Interval Funds – Quick Summary
- Interval funds are a type of mutual fund that periodically offer to buy back shares from shareholders.
- They bridge the gap between open-ended and closed-ended funds, providing a unique blend of liquidity and structured investing.
- Examples of interval funds in India include the ICICI Prudential Interval Fund and the HDFC Interval Fund.
- Key features include periodic repurchase offers, investment in less liquid assets, variable net asset value, and a unique risk-return tradeoff.
- Interval funds differ from closed-end funds regarding liquidity, fund operation, and investment strategy.

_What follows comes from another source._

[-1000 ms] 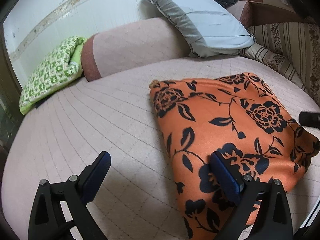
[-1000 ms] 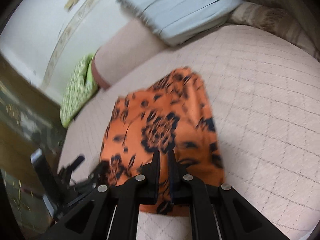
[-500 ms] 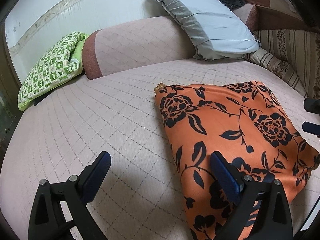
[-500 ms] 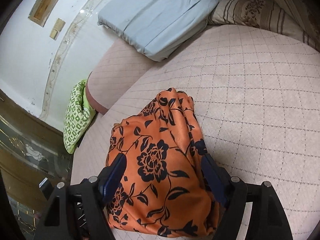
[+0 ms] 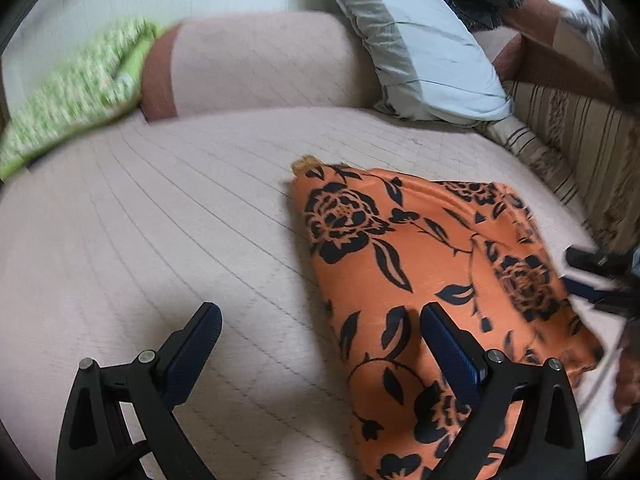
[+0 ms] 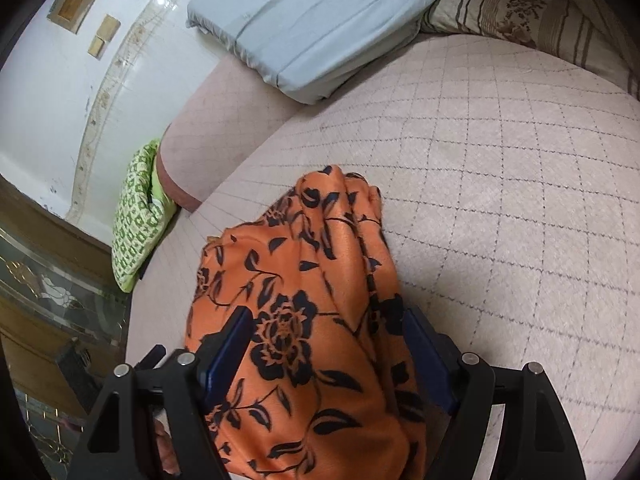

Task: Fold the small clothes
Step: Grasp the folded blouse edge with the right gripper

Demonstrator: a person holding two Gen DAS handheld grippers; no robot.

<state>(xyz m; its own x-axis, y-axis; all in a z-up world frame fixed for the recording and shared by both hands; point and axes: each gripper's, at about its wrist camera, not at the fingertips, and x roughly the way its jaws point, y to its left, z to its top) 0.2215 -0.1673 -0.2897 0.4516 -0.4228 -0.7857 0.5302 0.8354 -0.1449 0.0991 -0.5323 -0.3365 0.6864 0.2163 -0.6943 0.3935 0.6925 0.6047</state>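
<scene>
An orange garment with black flowers (image 5: pixel 432 280) lies folded on the pink quilted bed (image 5: pixel 160 240). My left gripper (image 5: pixel 320 348) is open, low over the bed, its right finger above the garment's near left edge. In the right wrist view the same garment (image 6: pixel 304 320) lies between the fingers of my right gripper (image 6: pixel 328 344), which is open and straddles the garment's near end. The right gripper's tips show at the right edge of the left wrist view (image 5: pixel 596 280).
A pink bolster (image 5: pixel 256 64) runs along the back of the bed. A grey-blue pillow (image 5: pixel 424 40) leans at the back right and a green patterned cushion (image 5: pixel 72 92) at the back left. Striped cushions (image 5: pixel 580 148) line the right side. A white wall (image 6: pixel 60 92) lies beyond.
My right gripper went from shut to open and now straddles the garment's near end. The left gripper stayed open and shifted slightly; the garment lies flat, released.
</scene>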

- Some of the top interval funds in India are offered by HDFC, ICICI Prudential, SBI, Kotak, and BSL, each offering distinct risk and return profiles.
- Investing in interval funds is a straightforward process, which is now simplified with digital investment platforms like Alice Blue. With Aliceblue you can invest in interval funds at no cost.
Interval Funds – FAQs
1. What is an Interval fund?
An interval fund is a mutual fund that operates with a blend of features from open-ended and closed-ended funds. They periodically offer to buy back shares from shareholders, which makes them unique in the mutual fund universe.
2. How do interval funds work?
Interval funds work by investing in less liquid assets and offering periodic repurchase offers to their shareholders. This allows the fund to take advantage of investment opportunities that require longer holding periods while still offering liquidity to investors at regular intervals.
3. Is interval fund a mutual fund?
Yes, an interval fund is a type of mutual fund. It combines the characteristics of both open-ended and closed-ended funds, providing a unique investment avenue for investors looking for a blend of liquidity and structured investing.
4. What is the difference between an interval fund and a mutual fund?
The key difference between an interval fund and other mutual funds is their liquidity provisions. While open-ended funds offer daily liquidity and closed-ended funds trade on exchanges, interval funds provide liquidity at specified intervals through periodic repurchase offers.
5. How do I invest in interval funds?
Investing in interval funds can be done through a brokerage or financial platform like Alice Blue. After opening an account, you can navigate to the mutual fund’s section, select your desired interval fund, enter the investment amount, and confirm your investment.
6. What are the benefits of interval funds?
Interval funds offer the advantage of investing in less liquid assets, which can potentially generate higher returns. They also provide periodic liquidity through repurchase offers, enabling investors to plan their investments better.
7. What is the largest interval fund?
The largest interval fund may vary based on the net asset value (NAV). However, well-established interval funds include the HDFC Interval Fund and the ICICI Prudential Interval Fund in the Indian market. Always consider your investment goals and risk tolerance before investing.